Dans les bureaux, on l’appelle le noble. Comme son cousin gazeux, Fred interagit peu, voire pas du tout, avec ses collègues. Cela ne l’empêche pas de s’étaler dans la pièce. Une veste posée sur une chaise, un clavier en équilibre en haut d’une armoire, des brouillons éparpillés rédigés dans une écriture cryptique … on sent la présence du maître.
Fred se considère comme l’élite. Alors ses responsables passent son comportement excentrique. Il est vrai que le génie incompris a permis d’engager la transition vers de nouvelles technologies. Sa philosophie est à l’opposé du minimaliste. Ici, le progrès doit primer avant tout.
Les machines sont de plus en plus puissantes, avec toujours plus de mémoire. Alors pourquoi chercher à grappiller des instructions ? Fred ne désalloue jamais les objets à la fin de leur utilisation. Ce détail ne l’émeut guère. Et puis, il y a les garbage collectors. Alors profitons de cette aisance.
S’il existe bien des mécanismes censés récupérer l’espace inutilisé par un programme, ce n’est pas instantané. Et lorsque le service conçu est utilisé en temps réel par des milliers d’utilisateurs, les services développés par Fred deviennent problématiques. Un serveur qui manque temporairement de mémoire provoque des incidents aléatoires.
Le maximaliste ne s’inquiète pas de son environnement. Ils n’ont qu’à rajouter de la RAM. Lui ce qu’il veut c’est tester toutes les nouveautés. Une nouvelle version de sa base de données de prédilection … Il l’installe sur son poste de développement. Une nouvelle version du framework sur lequel il travaille … idem.
Grâce aux fichiers de configuration, il est facile d’utiliser telle ou telle version d’un composant. Alors de peur de manquer une nouveauté (FOMO), Fred installe sans se préoccuper de l’espace sur son stockage. Il est difficile pour ces collègues de suivre le génie. Ils ne sont pas dans sa tête.
Dernière lubie du maître, les intelligences artificielles (IA). Avec cela, il est possible de tout faire. Cela me rappelle les publicités sur les produits informatiques des années 90. On pouvait tout faire avec. Fred se dit qu’une IA est la meilleure solution pour répondre aux demandes des utilisateurs.
L’informatique est faite pour automatiser l’information, alors elle peut très bien répondre aux collègues et aux utilisateurs des services de notre noble. Le brillant projet enthousiasme la hiérarchie et Fred se lance sur son projet au détriment des autres chantiers qu’il abandonne à ses collègues.
Le défi est à la hauteur. Je passe les différentes étapes mais notre héros achève son projet. Et il ne faut pas moins du dernier Intel, accompagné de 64 Go de mémoire vive et de 2 cartes graphiques dernières génération pour que l’IA puisse répondre aux interrogations d’une poignée d’utilisateurs.
Avant, pour obtenir l’information, on regarde dans des foires aux questions ou des tutoriels. Pour des usages plus directs avec les clients, des chatbots renvoient vers la bonne réponse. Les coûts matériels et énergétiques sont très faibles.

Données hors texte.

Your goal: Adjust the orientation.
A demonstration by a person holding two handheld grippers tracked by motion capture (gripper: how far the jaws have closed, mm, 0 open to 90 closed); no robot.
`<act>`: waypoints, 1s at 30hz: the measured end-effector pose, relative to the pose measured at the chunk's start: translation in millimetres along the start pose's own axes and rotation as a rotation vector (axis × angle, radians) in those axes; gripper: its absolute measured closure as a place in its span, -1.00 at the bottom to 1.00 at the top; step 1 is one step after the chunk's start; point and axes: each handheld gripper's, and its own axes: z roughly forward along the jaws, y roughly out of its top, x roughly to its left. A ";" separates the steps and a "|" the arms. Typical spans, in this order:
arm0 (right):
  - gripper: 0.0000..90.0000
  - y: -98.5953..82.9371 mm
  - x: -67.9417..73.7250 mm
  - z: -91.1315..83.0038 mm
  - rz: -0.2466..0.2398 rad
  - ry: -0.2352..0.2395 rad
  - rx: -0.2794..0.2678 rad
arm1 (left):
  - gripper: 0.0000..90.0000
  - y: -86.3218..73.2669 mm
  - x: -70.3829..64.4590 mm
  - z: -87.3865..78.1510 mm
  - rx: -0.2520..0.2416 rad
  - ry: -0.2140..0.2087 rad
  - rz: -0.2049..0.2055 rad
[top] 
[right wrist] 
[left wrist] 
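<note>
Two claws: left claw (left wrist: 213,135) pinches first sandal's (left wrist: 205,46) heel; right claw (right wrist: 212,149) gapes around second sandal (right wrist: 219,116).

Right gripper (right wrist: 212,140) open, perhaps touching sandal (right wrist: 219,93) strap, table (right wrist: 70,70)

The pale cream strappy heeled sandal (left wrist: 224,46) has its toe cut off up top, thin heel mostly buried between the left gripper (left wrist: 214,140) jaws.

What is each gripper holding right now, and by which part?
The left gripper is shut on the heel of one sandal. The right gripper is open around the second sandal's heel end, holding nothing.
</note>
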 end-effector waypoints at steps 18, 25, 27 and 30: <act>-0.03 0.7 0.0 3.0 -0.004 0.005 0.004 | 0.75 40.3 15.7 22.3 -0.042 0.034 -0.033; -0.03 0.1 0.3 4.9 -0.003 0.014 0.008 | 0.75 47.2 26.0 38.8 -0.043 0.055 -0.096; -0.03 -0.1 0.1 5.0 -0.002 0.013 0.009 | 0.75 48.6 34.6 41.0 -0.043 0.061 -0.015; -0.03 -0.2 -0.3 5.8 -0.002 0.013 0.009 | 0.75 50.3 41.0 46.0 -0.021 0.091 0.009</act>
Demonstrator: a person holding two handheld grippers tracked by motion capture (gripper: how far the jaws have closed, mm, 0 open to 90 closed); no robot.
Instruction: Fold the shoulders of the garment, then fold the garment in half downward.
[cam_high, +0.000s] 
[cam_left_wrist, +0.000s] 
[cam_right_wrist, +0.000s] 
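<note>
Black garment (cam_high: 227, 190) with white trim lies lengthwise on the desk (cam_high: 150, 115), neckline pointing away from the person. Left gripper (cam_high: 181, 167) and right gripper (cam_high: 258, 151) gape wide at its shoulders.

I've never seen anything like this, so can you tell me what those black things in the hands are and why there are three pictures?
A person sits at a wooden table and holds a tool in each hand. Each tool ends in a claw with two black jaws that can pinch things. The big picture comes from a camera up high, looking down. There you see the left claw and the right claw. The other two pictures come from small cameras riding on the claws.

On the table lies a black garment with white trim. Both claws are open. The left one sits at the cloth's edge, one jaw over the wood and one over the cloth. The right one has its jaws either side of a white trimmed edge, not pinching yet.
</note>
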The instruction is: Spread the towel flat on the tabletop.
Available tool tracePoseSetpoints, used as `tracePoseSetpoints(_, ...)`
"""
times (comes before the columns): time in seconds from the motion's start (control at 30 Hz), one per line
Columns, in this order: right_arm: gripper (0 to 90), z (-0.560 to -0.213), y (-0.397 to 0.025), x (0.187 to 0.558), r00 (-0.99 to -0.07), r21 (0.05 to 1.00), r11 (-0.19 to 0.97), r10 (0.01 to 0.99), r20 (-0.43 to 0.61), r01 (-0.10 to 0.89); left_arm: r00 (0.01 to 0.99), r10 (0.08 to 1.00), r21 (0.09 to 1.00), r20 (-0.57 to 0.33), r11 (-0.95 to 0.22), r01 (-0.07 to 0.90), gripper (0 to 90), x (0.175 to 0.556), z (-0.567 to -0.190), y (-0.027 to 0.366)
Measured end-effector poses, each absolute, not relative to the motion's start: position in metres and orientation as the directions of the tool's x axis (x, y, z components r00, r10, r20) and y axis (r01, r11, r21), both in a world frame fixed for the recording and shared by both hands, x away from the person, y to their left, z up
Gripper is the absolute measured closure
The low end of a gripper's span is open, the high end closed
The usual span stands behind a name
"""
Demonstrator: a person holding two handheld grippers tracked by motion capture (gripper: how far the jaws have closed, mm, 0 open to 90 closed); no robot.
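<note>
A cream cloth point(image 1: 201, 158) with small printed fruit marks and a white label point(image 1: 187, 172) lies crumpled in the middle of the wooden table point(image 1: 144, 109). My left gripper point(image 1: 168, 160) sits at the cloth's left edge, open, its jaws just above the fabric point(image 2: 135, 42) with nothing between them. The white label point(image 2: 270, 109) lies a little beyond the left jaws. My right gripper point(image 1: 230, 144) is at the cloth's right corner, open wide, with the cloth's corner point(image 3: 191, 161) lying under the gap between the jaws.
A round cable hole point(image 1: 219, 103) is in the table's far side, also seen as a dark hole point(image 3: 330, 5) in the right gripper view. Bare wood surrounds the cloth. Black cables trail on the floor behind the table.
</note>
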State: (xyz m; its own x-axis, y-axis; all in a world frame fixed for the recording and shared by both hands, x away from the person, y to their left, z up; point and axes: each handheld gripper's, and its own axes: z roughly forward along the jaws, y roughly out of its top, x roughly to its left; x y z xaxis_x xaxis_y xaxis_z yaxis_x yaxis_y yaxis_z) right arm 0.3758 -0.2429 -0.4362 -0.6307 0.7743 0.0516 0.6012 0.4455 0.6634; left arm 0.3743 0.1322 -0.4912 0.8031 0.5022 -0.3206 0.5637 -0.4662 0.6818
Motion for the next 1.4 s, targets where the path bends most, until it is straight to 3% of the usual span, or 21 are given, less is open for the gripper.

Notre maximaliste offre une solution coûteuse et non contrôlable par l’entreprise. En effet, même le concepteur ne sait pas réellement comment sont calculées les réponses de l’IA. Mais la démo et le terme ‘nouvelle technologie’ convainc les responsables avides de nouveauté. Le client, lui, ne verra pas la différence.
Les Ops vont s’arracher les cheveux pour fournir l’infrastructure adéquate. Mais Fred n’en a cure. Le service est là. D’ici là, le matériel aura évolué et le même service verra ses coûts diminuer … ou pas. Et puis, les réponses hasardeuses et les problèmes d’hallucinations de l’IA, ses collègues amélioreront la base de connaissance et le prompt.
Le maximaliste tue les mouches avec des canons. C’est très efficace sauf pour les voisins.